*ACTIVITY:* Please reproduce the listing below exactly, leaving out every picture.

*INPUT DATA:*
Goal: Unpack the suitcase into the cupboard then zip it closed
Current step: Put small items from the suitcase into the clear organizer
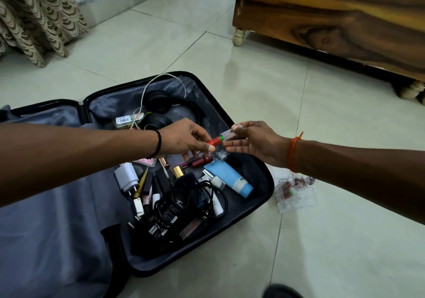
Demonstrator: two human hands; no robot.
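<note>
A black suitcase (257,208) lies open on the tiled floor, grey lining showing. Inside are black headphones (161,102), a white cable (147,90), a white charger plug (125,177), a blue tube (232,180), a black adapter with coiled cords (181,208) and several small cosmetics. Above its middle, my left hand (184,140) pinches a small red tube with a green tip (215,140). My right hand (255,144) is right beside it, thumb and finger on a small clear tube (226,135), palm turned up.
A clear plastic pouch with small items (295,190) lies on the floor just right of the suitcase. A wooden cupboard on short legs (333,19) stands at the back right. Patterned curtains (34,17) hang at the back left.
</note>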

*RESPONSE AREA:*
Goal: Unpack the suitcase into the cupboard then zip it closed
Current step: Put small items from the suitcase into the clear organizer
Demonstrator: two human hands; no robot.
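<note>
A black suitcase (257,208) lies open on the tiled floor, grey lining showing. Inside are black headphones (161,102), a white cable (147,90), a white charger plug (125,177), a blue tube (232,180), a black adapter with coiled cords (181,208) and several small cosmetics. Above its middle, my left hand (184,140) pinches a small red tube with a green tip (215,140). My right hand (255,144) is right beside it, thumb and finger on a small clear tube (226,135), palm turned up.
A clear plastic pouch with small items (295,190) lies on the floor just right of the suitcase. A wooden cupboard on short legs (333,19) stands at the back right. Patterned curtains (34,17) hang at the back left.
</note>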

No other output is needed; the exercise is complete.